Ice Coolson was a seemingly tyrannical, but, you find out, actually lovable hipster (2013, remember!) penguin. He was the owner of a chocolate factory.
Otto and Hannah were the existing human employees, soon to be your friends.
You, as the game’s protagonist, were a down-on-their-luck English major, just finished their degree, trying to get started in a depressed economy. You see a sign in a factory window. It’s hiring - ‘first-come, first-serve!’ You take the job, packing letter-embossed chocolates into boxes. No-one tells you to arrange the letters in the boxes to spell words - but you have your self-respect to think of!
We drew on the world around us. An Edinburgher looking closely at our factory scene might see in it the bottom of Candlemaker Row. Lovers of Edinburgh-based Chocolate Tree2 might feel drawn to our hipster chocolatiers.

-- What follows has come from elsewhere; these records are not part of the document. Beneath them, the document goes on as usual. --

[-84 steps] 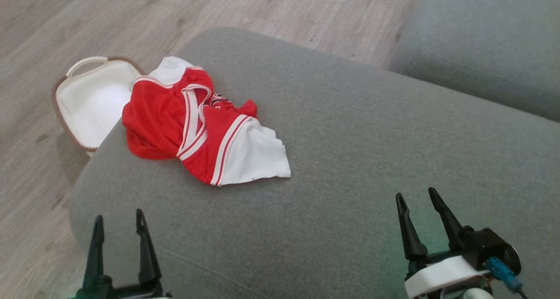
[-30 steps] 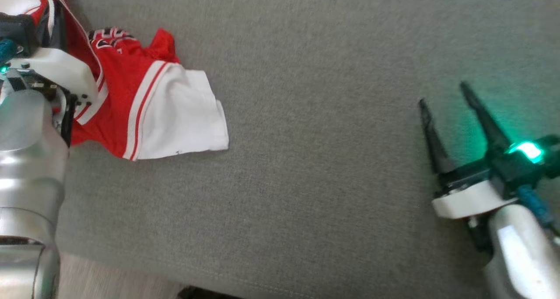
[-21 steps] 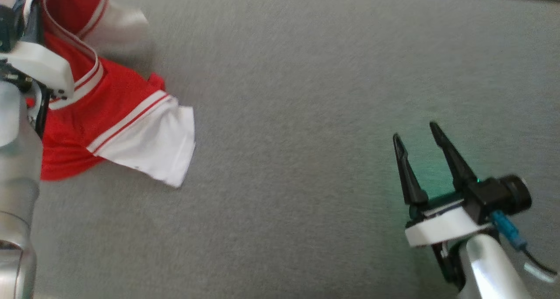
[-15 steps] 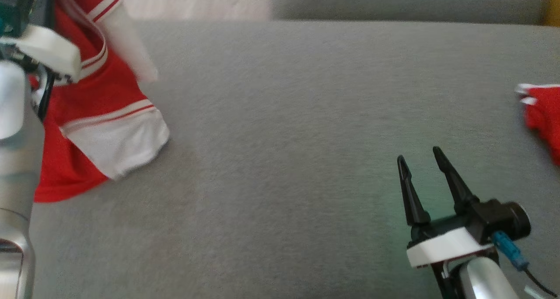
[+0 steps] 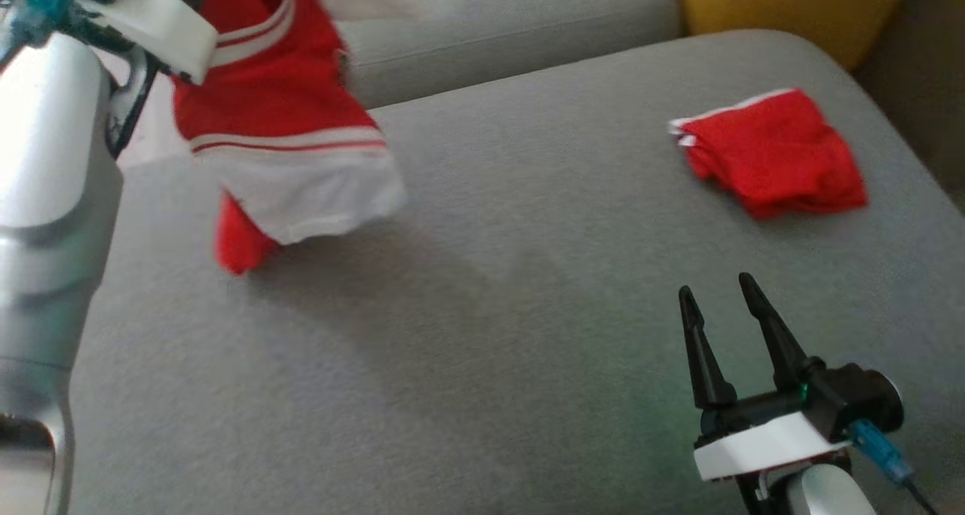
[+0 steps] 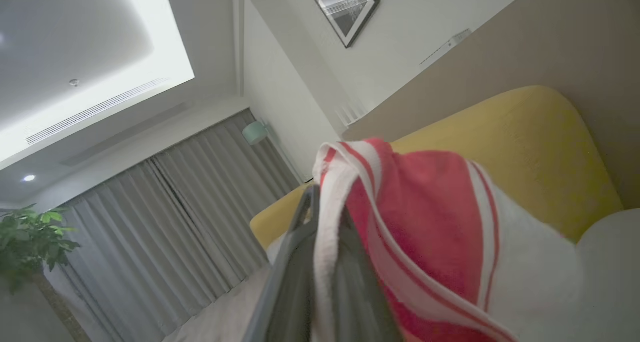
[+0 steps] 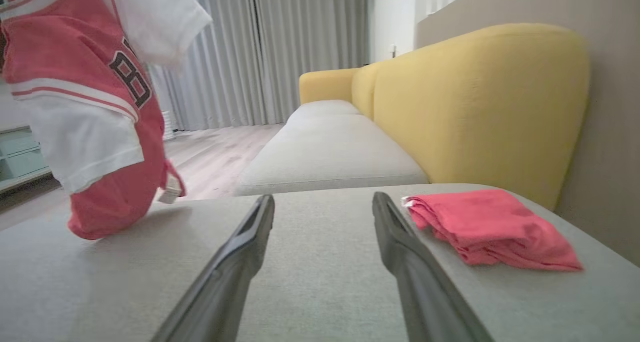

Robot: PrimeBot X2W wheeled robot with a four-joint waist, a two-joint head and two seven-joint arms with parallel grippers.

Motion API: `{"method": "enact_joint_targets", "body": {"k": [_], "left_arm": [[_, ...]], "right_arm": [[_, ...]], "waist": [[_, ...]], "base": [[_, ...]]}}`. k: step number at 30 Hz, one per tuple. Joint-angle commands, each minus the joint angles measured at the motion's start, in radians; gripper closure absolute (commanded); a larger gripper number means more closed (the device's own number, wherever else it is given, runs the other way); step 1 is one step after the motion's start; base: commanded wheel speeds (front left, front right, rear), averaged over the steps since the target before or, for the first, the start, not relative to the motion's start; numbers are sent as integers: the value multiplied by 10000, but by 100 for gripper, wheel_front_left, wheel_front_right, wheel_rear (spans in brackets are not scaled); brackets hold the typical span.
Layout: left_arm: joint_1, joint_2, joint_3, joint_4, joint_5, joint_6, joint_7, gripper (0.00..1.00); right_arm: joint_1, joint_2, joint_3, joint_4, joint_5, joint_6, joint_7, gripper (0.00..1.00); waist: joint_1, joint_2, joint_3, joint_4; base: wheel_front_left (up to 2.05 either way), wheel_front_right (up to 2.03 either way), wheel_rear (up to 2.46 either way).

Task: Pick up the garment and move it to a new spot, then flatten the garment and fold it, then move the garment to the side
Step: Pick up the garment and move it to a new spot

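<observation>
While the right claw (image 5: 716, 287) hovers spread and empty low over the near part of the grey sofa cushion (image 5: 482, 334), the left claw (image 6: 327, 217), farther out on the left, is clenched on the white-trimmed edge of the red and white garment (image 5: 279, 115), which hangs from it with its lowest red fold reaching the cushion. Beyond, to the right, a folded red cloth (image 5: 776, 153) lies near the yellow backrest (image 5: 784, 2).
</observation>
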Motion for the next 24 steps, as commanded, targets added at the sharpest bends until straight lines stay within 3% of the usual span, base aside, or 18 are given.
{"method": "enact_joint_targets", "body": {"k": [1, 7, 15, 16, 17, 18, 24], "left_arm": [[-195, 407, 183, -454, -124, 24, 178, 100], [1038, -21, -643, -811, -540, 20, 393, 100], [2712, -688, -1408, 100, -859, 21, -563, 99], [2866, -778, -1465, 324, -893, 25, -705, 78], [2979, -873, -1507, 535, -914, 49, -854, 44], [3063, -974, -1531, 740, -946, 79, -980, 0], [3155, -1518, -1454, 1072, -1032, 473, -1588, 0]], "right_arm": [[-272, 20, 277, -408, 96, 65, -110, 0], [-468, 21, 398, -563, 232, 65, -110, 0], [-879, 21, 638, -712, 286, 65, -110, 0], [-920, 21, 675, -716, 300, 65, -110, 0], [-950, 21, 693, -719, 312, 65, -110, 0], [-974, 21, 704, -713, 304, 65, -110, 0], [-1020, 22, 626, -664, 305, 65, -110, 0]], "waist": [[1, 0, 70, -615], [1, 0, 893, -1034], [1, 0, 1806, -1281], [1, 0, 1896, -1288], [1, 0, 1981, -1275], [1, 0, 2055, -1245], [1, 0, 2144, -707]], "base": [[0, 0, 0], [0, 0, 0], [0, 0, 0], [0, 0, 0], [0, 0, 0], [0, 0, 0], [0, 0, 0]]}}
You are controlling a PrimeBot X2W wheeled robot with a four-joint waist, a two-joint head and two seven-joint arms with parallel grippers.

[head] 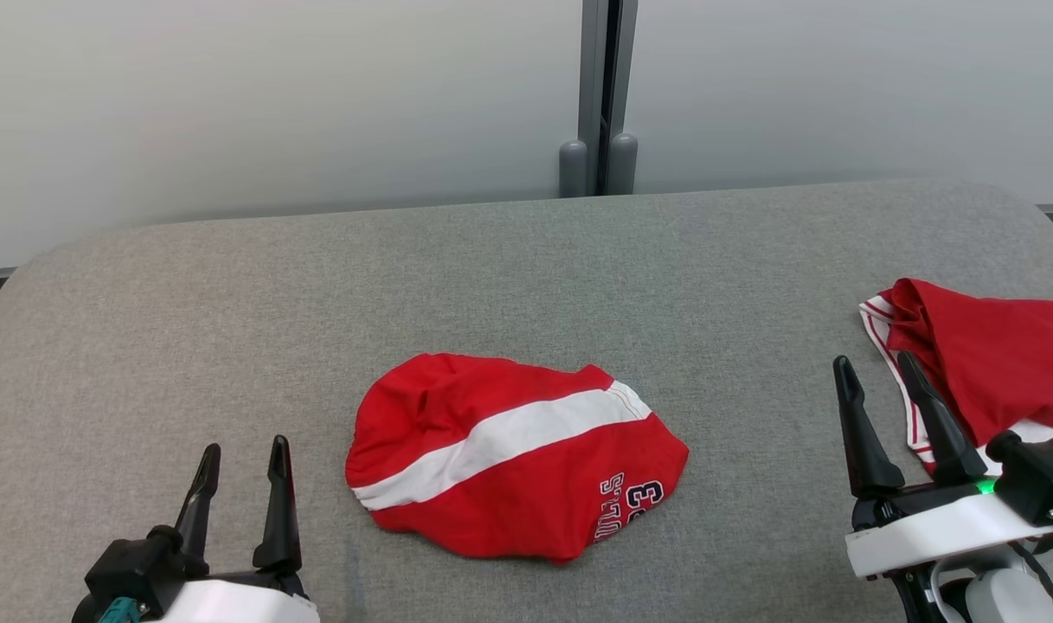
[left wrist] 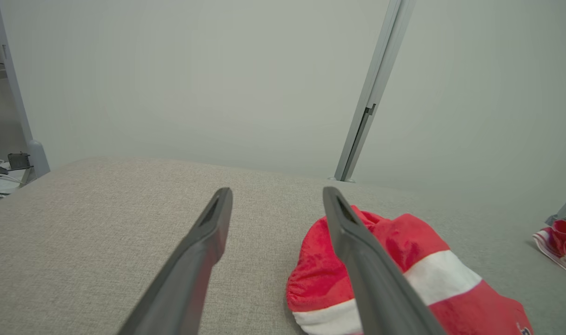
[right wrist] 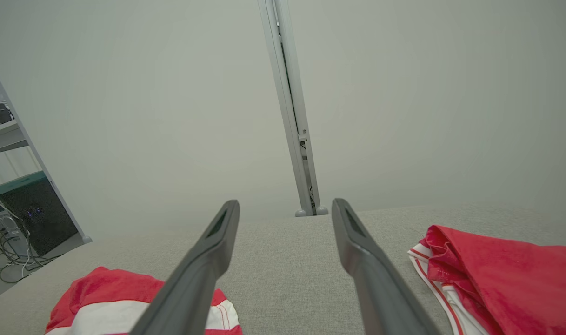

We started out by playing with paper and cardboard and letters and boxes, trying to prove to ourselves that our idea could be fun. We moved on to prototyping on iPad when it seemed like we had something good enough.
The game itself and all the associated animations and cut-scenes are made using plain old CoreAnimation! I started out that way just to make a quick prototype and, well, never stopped.3
Here are a few glimpses of that time I found in our git repository:
The hand-drawn art was all made with the new - and immensely popular - Paper app on iPad, with programmatic things (like the chocolate letters and boxes) rendered by custom ‘papery’ line drawing routines made with CoreGraphics.
We released the game in late 2013.
Here’s my blog post from when we released the game, and another we wrote about producing a trailer for it.
Here’s the trailer, still on YouTube!
The game was a critical hit! It garnered lots of great reviews, and a few real super-fans!
Memories
Fun memories from that time include two trips to Dundee4 on the train to exhibit Coolson’s at indie gaming events - once before release, and once after. For some reason, I still have vivid memories of searching Amazon for robust six foot long dock cables so that the iPads would not run out of battery!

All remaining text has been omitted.